Into the Dreaming

Into the Dreaming is a novella that has the Unseelie King making a somewhat purposefully misunderstood arrangement with Aedan MacKinnon. What Aedan thought was a five year agreement to be spent with the Unseelie King, ended up being five hundred years and the Unseelie King turning him into his mortal realm killing machine. But the Seelie Queen cannot let the Unseelie King run amok, so she ensures that during the 30 days when Aedan is returned to the human realm, his soul mate will meet him and bring his humanity back.

Karen Marie Moning has a way of creating male characters that should make you want nothing to do with them, but instead you find yourself looking for the scrap of goodness inside them so you can cheer for their redemption. Aedan is no exception.
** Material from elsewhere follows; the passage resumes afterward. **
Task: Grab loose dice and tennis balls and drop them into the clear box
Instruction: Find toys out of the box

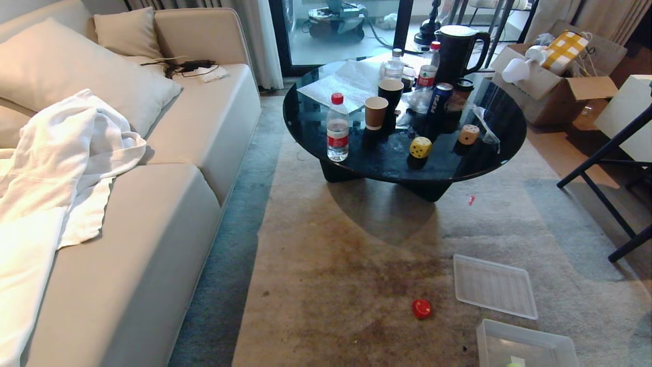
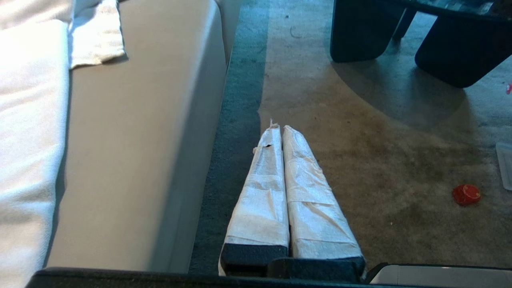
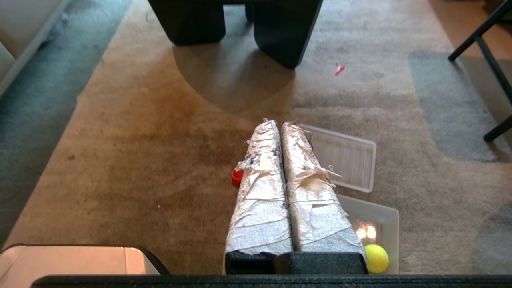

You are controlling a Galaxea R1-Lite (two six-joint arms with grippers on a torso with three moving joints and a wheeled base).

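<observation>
A red die [image 1: 422,308] lies on the carpet, just left of the clear box [image 1: 524,330] at the head view's lower right. A tennis ball [image 3: 376,258] sits inside that box [image 3: 391,218]. On the round black table a yellow die [image 1: 420,147] and a tan die [image 1: 468,134] stand near the front edge. Neither arm shows in the head view. My left gripper [image 2: 280,128] hangs shut and empty over the carpet beside the sofa, the red die [image 2: 466,195] far off to its side. My right gripper [image 3: 278,123] is shut and empty above the box, partly hiding the red die [image 3: 237,177].
A flat ribbed lid [image 1: 494,285] lies on the carpet behind the box. The table [image 1: 326,120] carries bottles, cups, a can and a jug. A sofa [image 1: 153,244] with a white cloth runs along the left. Black stand legs [image 1: 606,168] and a cardboard box [image 1: 555,86] are at the right.
</observation>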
He's had his humanity tortured out of him for 500 years, but we can see hints of the man he was before. He's willing to find loop holes in his directives in order to help the villagers determined to help rebuild his castle. And when he discovers who he is and what he's been forced to do, you can see him struggle with accepting himself and who he is now.

As with the male leads, the female leads the author creates are those that we can connect with. Jane was young and naive in some ways, but she had a backbone of steel and was willing to do just about anything to help Aedan remember who he was and what they had together when they would meet in the dreaming. Despite Aedan's unwillingness to accept Jane, at first, she had faith in Aedan and herself to bring him back to her.

If the novella wasn't enough, we are also treated to a deleted scene from Kiss of the Highlander, a lite version of The Dark Highlander and a book proposal for Ghost of a Chance. For anyone that follows Karen Marie Moning's Highland and Fever series, INTO THE DREAMING is a read that gives us insight into events that tie both of the series together.

Book Blurb for Into the Dreaming

Between the Highlander and Fever worlds lies a place beyond imagining.

This new edition of the novella contains more than 100 pages of bonus material, including:

• a deleted scene from Kiss of the Highlander

• a proposal for a never-published romance

• an alternate opening version of The Dark Highlander

• a sneak peek at art from the upcoming graphic novel Fever Moon 

For the first time in hardcover, here is #1 New York Times bestselling author Karen Marie Moning’s novella Into the Dreaming, a tale of Highland fantasy, star-crossed lovers, and the timeless manipulation of the ancient, immortal Unseelie king. This is Moning at her romantic, funniest finest.

Free him from his ice-borne hell . . .

Stolen from his beloved home in the Highlands of Scotland, imprisoned in the Unseelie king’s dark, frosty kingdom, Aedan MacKinnon endured centuries of torture before becoming the icy, emotionless Vengeance, the dark king’s dispatcher of death and destruction in the mortal realm.

And in his century you both may dwell . . .

Aspiring romance novelist Jane Sillee has always believed that she was born in the wrong century, but she’s managed to make a decent enough life for herself—if only she could stop having those recurring dreams about a man too perfect to exist.

In the Dreaming you have loved him . . .

Haunted every night of her life by a devastatingly sexy Highlander who comes to her while she sleeps, Jane tries to write him out of her head and heart. As a child he protected her, as a woman he loves her.

Now in the Waking you must save him . . .

When an ancient tapestry bearing the likeness of her beloved Highlander arrives on her doorstep, Jane is whisked back in time to fifteenth-century Scotland, to the castle of Dun Haakon on the isle of Skye, where she is given one chance to save her dream lover . . . or lose him forever to the Unseelie king.

Caught in a deadly game between the light and dark courts of the Fae, Jane must find a way through the ice to the heart of her Highander. But will the love of one mortal woman be enough to defeat such ancient and ruthless immortal enemies?